Formation and early years
In 2009, Azampur Club was built next to the Azampur railway line by renting the land owned by Bangladesh Railway. The club is located at the end of Road No. 19, Sector 4, Uttara. Local businessmen Shahidur Rahman Manik and Md Shahadat Hossain were respectively named the club's president and secretary. The club remained inactive in the domestic football scene during the first decade since inception and much of the club's time in the lower tiers remains unrecorded.

Azampur, took part in the 2018–19 Dhaka Second Division Football League, which is the fourth tier of Bangladeshi football. Although Azampur, failed to finish within the top three spots required for promotion to the Dhaka League, the club were given a direct entry to the  Bangladesh Championship League, the country's second tier.

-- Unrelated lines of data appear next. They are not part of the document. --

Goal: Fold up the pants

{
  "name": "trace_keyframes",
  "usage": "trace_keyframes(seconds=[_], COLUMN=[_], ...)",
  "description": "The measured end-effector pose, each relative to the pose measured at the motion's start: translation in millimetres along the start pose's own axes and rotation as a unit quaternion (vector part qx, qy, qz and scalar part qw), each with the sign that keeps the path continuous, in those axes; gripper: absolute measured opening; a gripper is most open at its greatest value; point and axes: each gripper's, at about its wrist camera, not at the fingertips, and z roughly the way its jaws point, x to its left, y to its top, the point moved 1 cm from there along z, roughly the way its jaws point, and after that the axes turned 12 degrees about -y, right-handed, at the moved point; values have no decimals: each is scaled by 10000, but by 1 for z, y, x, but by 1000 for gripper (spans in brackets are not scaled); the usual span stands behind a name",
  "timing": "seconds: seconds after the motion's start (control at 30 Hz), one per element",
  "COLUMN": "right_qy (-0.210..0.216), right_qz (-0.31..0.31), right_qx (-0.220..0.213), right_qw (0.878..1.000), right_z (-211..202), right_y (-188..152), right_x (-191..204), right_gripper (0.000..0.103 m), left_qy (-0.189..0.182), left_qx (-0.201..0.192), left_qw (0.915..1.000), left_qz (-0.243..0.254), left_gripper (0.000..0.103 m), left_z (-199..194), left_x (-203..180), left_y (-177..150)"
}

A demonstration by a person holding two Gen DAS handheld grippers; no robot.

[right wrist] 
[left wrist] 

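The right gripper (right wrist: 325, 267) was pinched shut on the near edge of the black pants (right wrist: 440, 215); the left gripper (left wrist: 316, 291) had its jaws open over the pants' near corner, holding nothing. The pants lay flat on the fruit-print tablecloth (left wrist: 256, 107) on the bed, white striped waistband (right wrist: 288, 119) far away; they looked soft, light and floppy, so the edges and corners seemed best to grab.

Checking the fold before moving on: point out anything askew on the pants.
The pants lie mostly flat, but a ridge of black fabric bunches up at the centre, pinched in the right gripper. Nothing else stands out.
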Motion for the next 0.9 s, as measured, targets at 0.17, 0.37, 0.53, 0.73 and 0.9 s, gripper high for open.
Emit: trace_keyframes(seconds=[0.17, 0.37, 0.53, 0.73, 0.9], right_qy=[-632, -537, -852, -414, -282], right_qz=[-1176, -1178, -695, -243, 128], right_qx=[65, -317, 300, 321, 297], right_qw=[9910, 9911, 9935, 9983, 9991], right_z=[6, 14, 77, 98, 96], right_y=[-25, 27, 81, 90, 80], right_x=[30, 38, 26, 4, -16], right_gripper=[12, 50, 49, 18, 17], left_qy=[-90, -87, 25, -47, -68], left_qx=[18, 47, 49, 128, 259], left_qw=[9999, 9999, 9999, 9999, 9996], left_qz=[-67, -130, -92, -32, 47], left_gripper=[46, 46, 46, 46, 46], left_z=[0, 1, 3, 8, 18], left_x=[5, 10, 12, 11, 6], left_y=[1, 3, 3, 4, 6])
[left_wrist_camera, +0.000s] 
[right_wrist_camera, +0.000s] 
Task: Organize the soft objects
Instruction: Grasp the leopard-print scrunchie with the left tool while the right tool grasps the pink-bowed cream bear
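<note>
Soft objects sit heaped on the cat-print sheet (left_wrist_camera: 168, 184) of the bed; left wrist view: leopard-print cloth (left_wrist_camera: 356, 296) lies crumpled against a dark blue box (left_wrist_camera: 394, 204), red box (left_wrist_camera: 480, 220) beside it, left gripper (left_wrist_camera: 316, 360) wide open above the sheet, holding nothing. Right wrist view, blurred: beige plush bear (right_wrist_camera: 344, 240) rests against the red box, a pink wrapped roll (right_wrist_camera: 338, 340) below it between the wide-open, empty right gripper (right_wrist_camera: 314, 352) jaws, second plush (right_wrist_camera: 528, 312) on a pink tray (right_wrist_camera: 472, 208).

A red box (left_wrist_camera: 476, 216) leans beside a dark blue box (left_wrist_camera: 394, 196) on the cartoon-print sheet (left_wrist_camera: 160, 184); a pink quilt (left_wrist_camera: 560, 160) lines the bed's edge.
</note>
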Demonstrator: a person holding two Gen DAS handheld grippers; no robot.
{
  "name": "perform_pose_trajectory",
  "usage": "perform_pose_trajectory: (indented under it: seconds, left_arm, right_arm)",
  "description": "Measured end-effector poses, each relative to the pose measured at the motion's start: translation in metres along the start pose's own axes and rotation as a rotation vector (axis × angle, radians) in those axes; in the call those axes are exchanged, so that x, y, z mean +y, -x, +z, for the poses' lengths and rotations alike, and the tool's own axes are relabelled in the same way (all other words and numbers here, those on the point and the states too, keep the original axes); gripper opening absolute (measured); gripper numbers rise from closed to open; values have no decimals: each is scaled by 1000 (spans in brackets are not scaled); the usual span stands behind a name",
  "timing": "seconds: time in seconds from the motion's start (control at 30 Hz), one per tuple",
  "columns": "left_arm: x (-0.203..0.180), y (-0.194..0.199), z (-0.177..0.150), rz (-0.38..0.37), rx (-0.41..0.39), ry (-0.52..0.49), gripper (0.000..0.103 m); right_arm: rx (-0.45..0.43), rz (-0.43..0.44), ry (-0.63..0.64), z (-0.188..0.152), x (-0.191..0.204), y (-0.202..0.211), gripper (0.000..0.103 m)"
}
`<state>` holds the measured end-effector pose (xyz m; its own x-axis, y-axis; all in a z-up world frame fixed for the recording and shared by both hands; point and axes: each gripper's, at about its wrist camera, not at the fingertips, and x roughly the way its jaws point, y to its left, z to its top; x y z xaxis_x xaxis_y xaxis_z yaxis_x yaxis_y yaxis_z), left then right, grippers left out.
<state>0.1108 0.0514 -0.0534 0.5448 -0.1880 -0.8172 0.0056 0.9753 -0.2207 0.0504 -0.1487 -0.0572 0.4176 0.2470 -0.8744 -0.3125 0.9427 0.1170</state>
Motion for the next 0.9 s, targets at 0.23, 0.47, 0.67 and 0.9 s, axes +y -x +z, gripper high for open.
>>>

Match-fixing allegations and promotion
In preparation for the 2021–22 Bangladesh Championship League, the club appointed former Bangladesh national team forward Saifur Rahman Moni, as the head coach. Although the club were given direct entry to the secon-tier due to their facilities, it was later reported that the club house had inhumane living standards, with 15 and 14 in two rooms, used to accommodate 25 players. Azampur's inaugural match in the BCL, ended with a 3–0 victory over Wari Club.

On 27 March 2022, Saifur Rahman Moni resigned from head coach duty, and imposed match-fixing allegations against the club. Moni stated that his last two games with the club, against Uttara FC (1–2) and Farashganj SC (3–1) were predetermined. After the allegations were made public, a player anonymously interviewed by Prothom Alo, admitted to the game being fixed, while Muktijoddha SKC midfielder Salahuddin Rubel, was also rumored to be involved. The club's players also accused Salahuddin Rubel of entering the clubhouse without permission.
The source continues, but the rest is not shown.